**WHAT THIS TASK INVOLVES**.
Give back the whole listing exactly as written, pictures excluded.
_ _ _ _ _ _ _
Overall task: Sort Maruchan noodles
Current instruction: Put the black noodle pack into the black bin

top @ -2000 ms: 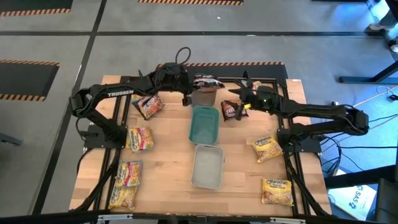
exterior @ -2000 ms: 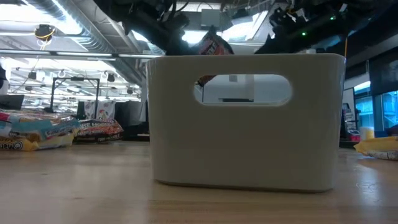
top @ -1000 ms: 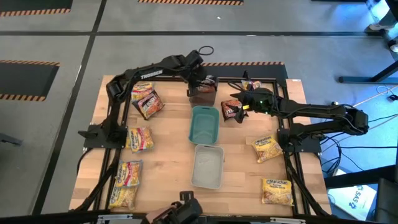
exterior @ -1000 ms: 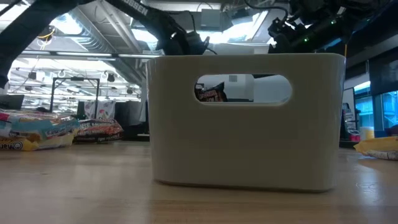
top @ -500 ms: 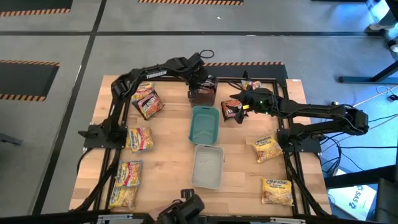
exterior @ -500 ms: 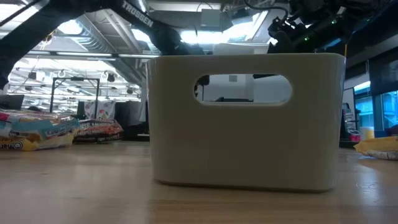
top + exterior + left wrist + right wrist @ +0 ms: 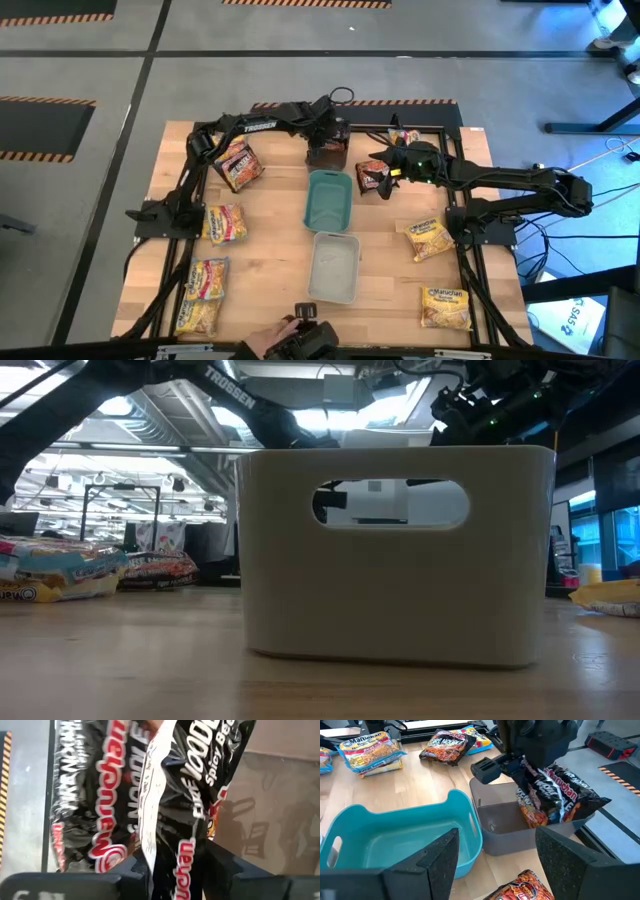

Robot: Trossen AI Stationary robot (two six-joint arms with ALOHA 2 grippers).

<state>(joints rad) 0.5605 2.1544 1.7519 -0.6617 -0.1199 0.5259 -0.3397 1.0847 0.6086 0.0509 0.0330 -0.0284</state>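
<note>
A dark grey tray (image 7: 505,832) stands at the far middle of the table, behind a teal tray (image 7: 328,198) and a pale tray (image 7: 333,265). My left gripper (image 7: 326,133) reaches down into the grey tray, shut on a dark Maruchan packet (image 7: 180,820). A second dark packet (image 7: 572,795) leans on the tray's rim beside it. My right gripper (image 7: 495,870) hangs open just right of the trays, above another dark packet (image 7: 371,177) lying on the table. Yellow packets (image 7: 225,222) and a dark one (image 7: 237,165) lie flat on the left. My left gripper pinches the dark packet between its two fingers (image 7: 222,870), near one end (image 7: 175,875). The fingers come from above, slanting down. The packet hangs on end below them, its white back seam (image 7: 150,800) showing and its lower end (image 7: 530,817) down inside the grey tray.
More yellow packets lie at the right (image 7: 428,238) and near right (image 7: 445,305), and one at the near left (image 7: 203,295). Packets also sit at the far right edge (image 7: 405,135). A person's hand with a dark object (image 7: 295,342) shows at the table's near edge.
My left gripper has sunk toward the dark grey tray, tipping further downward, and has carried the dark packet down into the tray. My right gripper has kept still.
</note>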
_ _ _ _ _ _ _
**EXERCISE SOLUTION**.
Overall task: Sort Maruchan noodles
Current instruction: Put the black noodle pack into the black bin

top @ -2000 ms: 
exterior @ -2000 ms: 
top @ -1000 ms: 
exterior @ -1000 ms: 
top @ -500 ms: 
exterior @ -500 ms: 
top + exterior + left wrist + right wrist @ +0 ms: 

Robot: Trossen AI Stationary robot (two six-joint arms with ALOHA 2 grippers).

<state>(joints rad) 0.5605 2.1544 1.7519 -0.6617 -0.1199 0.5259 -0.3397 1.0847 0.6086 0.0509 0.0330 -0.0284</state>
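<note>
A dark grey tray (image 7: 505,832) stands at the far middle of the table, behind a teal tray (image 7: 328,198) and a pale tray (image 7: 333,265). My left gripper (image 7: 326,133) reaches down into the grey tray, shut on a dark Maruchan packet (image 7: 180,820). A second dark packet (image 7: 572,795) leans on the tray's rim beside it. My right gripper (image 7: 495,870) hangs open just right of the trays, above another dark packet (image 7: 371,177) lying on the table. Yellow packets (image 7: 225,222) and a dark one (image 7: 237,165) lie flat on the left. My left gripper pinches the dark packet between its two fingers (image 7: 222,870), near one end (image 7: 175,875). The fingers come from above, slanting down. The packet hangs on end below them, its white back seam (image 7: 150,800) showing and its lower end (image 7: 530,817) down inside the grey tray.
More yellow packets lie at the right (image 7: 428,238) and near right (image 7: 445,305), and one at the near left (image 7: 203,295). Packets also sit at the far right edge (image 7: 405,135). A person's hand with a dark object (image 7: 295,342) shows at the table's near edge.
My left gripper has sunk toward the dark grey tray, tipping further downward, and has carried the dark packet down into the tray. My right gripper has kept still.
</note>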

Work on the answer is now done.